In graduate school, Steve mostly desired consistent results. He reasoned that Windex was good at making glass appear to be clean, and is cheap. He also reasoned that residue left behind by the Windex was likely more consistent than whatever gunk is on the glass to begin with. He was in a hurry and didn't like the sonication in ethanol / sonication in water method. So he did this with very consistent results:

For each glass surface (one coverglass, one slide):

1. Spray with a squirt of Windex
2. Scrub with a kim wipe
3. Blow dry with compressed nitrogen or clean air
4. Rinse with nanopure water (no scrubbing)
5. Blow dry with air
   • Repeat above two steps (water rinse + blow dry) for a total of four rinses

The coverglasses appear clean to begin with usually. The slides typically have cloudy patches to begin with. Both appear clean after this procedure.

Sonication in Ethanol then DI Water

I saw people get consistently good results with this method, and I also got good results myself but abandoned it in favor of quicker Windex method above. So, I am not sure of the details of the protocol anymore, but it's something like:

• Get a tray that allows you to stack individual coverglasses in a row so they are not touching each other.
• Get a similar tray for slides

1. Put tray in a beaker submerged in Ethanol
2. Put beaker + submerged tray in bath sonicator and sonicate for a long time. Like 15 minutes I think.
3. Remove tray from ethanol and rinse with lots of DI water.
4. Put tray in a beaker submerged in DI water
5. Put beaker + submerged tray in bath sonicator and sonicate for a long time, as above.
6. Remove tray, and rinse with lots of DI water.
7. Dry tray in an oven.
8. Store in container protected from dust.

Sonication in Water and Alconox

It is good to keep a 1% solution of alconox around the lab for cleaning in general and this protocol makes use of that. I'm sure you could use some other good surfactant or cleaning product as a replacement. You will also need a tray (like above) to hold cover glass and slides.

1. Fill sonicator about halfway with water and add a little Alconox to the water. Stir solution.
2. Submerge tray with glass.
3. Turn on sonicator and sonicate for at least 5 minutes.
4. Remove tray and rinse slides with lots of DI water.
5. Blow dry
6. Store in a container protected from dust.

UV-Ozone Cleaner

At Sandia, I had access to a UV-Ozone cleaner. I didn't use the method enough to know whether it was consistent, but I think it is pretty promising.

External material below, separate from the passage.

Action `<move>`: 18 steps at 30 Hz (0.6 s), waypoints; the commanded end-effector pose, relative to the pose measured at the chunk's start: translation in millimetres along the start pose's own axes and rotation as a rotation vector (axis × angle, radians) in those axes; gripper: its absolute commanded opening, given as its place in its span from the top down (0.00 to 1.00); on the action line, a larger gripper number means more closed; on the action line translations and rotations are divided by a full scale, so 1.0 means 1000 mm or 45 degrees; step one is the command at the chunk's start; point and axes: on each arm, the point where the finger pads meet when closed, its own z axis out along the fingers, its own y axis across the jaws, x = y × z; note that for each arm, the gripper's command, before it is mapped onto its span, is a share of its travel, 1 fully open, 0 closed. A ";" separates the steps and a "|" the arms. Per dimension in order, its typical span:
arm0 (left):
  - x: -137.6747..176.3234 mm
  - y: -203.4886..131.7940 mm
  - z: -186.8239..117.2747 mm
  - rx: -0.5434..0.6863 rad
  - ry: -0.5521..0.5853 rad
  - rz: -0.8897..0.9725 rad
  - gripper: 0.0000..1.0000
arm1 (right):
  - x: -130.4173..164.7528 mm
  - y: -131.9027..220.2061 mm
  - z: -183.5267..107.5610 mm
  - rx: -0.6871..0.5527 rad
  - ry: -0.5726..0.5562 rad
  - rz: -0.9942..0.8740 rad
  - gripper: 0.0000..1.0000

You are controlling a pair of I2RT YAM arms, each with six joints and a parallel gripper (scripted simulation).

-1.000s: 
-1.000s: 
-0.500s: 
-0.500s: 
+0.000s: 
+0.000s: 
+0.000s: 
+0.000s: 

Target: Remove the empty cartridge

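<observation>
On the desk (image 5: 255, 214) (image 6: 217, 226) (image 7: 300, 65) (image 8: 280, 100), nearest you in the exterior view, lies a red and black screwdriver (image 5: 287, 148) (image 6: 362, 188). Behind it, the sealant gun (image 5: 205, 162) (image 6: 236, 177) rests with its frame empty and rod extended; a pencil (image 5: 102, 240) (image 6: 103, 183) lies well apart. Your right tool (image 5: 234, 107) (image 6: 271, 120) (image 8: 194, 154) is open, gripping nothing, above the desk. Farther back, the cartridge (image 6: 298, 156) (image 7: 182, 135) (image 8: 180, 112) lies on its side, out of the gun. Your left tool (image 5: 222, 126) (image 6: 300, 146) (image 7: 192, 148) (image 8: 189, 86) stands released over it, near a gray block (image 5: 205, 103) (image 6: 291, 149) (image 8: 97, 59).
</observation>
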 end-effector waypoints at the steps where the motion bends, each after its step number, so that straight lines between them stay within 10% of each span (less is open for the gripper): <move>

1. Start with a few coverglasses and slides (a few that you will use in the afternoon)
2. Place them in the UV-Ozone cleaner
   • In the one I used, we put them on a tray, on top of slides that remain in the tray
3. Clean for 15 minutes
   • You can test the effectiveness of cleaning & how much time is needed by observing how well a drop of water wets the surface after cleaning.
4. Make not of the clean sides (facing up) when you remove, and make double-stick tape chambers right away

Other methods

• Piranha wash. This one seemed too nasty for me to deal with. But a chemist could probably show you how to do it and assure you that it's no big deal. Some mixture of hydrogen peroxide + sulfuric acid.